It's August - a new month. Josiah was alive in July but never again in August.
Isaac was my helper today. He helped me at the grocery store and then he helped me make two things in the kitchen. Isaac was excited to hold onto the side of the grocery cart and have a ride. I decided there were bigger things in life to (not) worry about and thankfully he didn't fall down and hit his head. He's not a fan of loud noises so I warn him every time I use the hand beater.
I found a recipe I had cut out of a paper years ago so I decided to make it. Usually I just cut out the recipes and never make them. It was for Spinach Butter Chicken but it didn't include much butter and had four cups of fresh spinach and a cup of yogurt. My extra coolness today came from me buying ground cardamom and turmeric (I didn't need the turmeric but I thought it would be good to have on hand). Just a note - if you need ground cardamom be sure to check the "ethnic food aisle" (for lack of a better title) as it was a lot cheaper than in the regular spice section. I liked the dinner though I think there was one mistake in the recipe.
I was thinking today what an incredible blessing it is to have an adorable little boy who give cuddles. I love Isaac's cuddles. The last three nights including tonight he's woken up around 10:00 crying. It doesn't usually take a lot to get him back to sleep but it would be nice if his sleep were not disturbed.
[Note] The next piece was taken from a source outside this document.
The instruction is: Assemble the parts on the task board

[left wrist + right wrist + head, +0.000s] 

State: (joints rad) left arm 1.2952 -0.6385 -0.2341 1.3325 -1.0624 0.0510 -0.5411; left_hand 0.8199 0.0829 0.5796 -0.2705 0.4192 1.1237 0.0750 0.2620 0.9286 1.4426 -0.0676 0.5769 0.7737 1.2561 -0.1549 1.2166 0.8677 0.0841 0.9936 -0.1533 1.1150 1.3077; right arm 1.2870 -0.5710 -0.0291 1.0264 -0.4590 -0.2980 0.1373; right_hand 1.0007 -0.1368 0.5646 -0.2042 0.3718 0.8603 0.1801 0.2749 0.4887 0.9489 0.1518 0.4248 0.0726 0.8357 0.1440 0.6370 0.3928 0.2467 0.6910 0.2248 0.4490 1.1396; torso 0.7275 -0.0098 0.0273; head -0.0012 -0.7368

I don't feel guilty for not feeling the grief. I understand there's healing in tears and I want to feel the pain and miss him desperately. I think perhaps I've needed to hold it together for so long and I don't need to now (not to the same extent) but I don't know how to let it go. It reminds me of being in labour with Isaac. I was in so much back and thigh pain because he was transverse and our lovely nurse told me to release and not stay tense - I had no clue how to release - I should have read a few more books). I don't know how to release ... but God knows how to help me release and I'm hoping He'll use the counsellor to help me do that.
Thank you for your prayers!
Blessings,
Elizabeth
Psalm 119:114
You are my hiding place and my shield; I hope in Your word.
Thinking of you both, and hoping your counseling session goes well.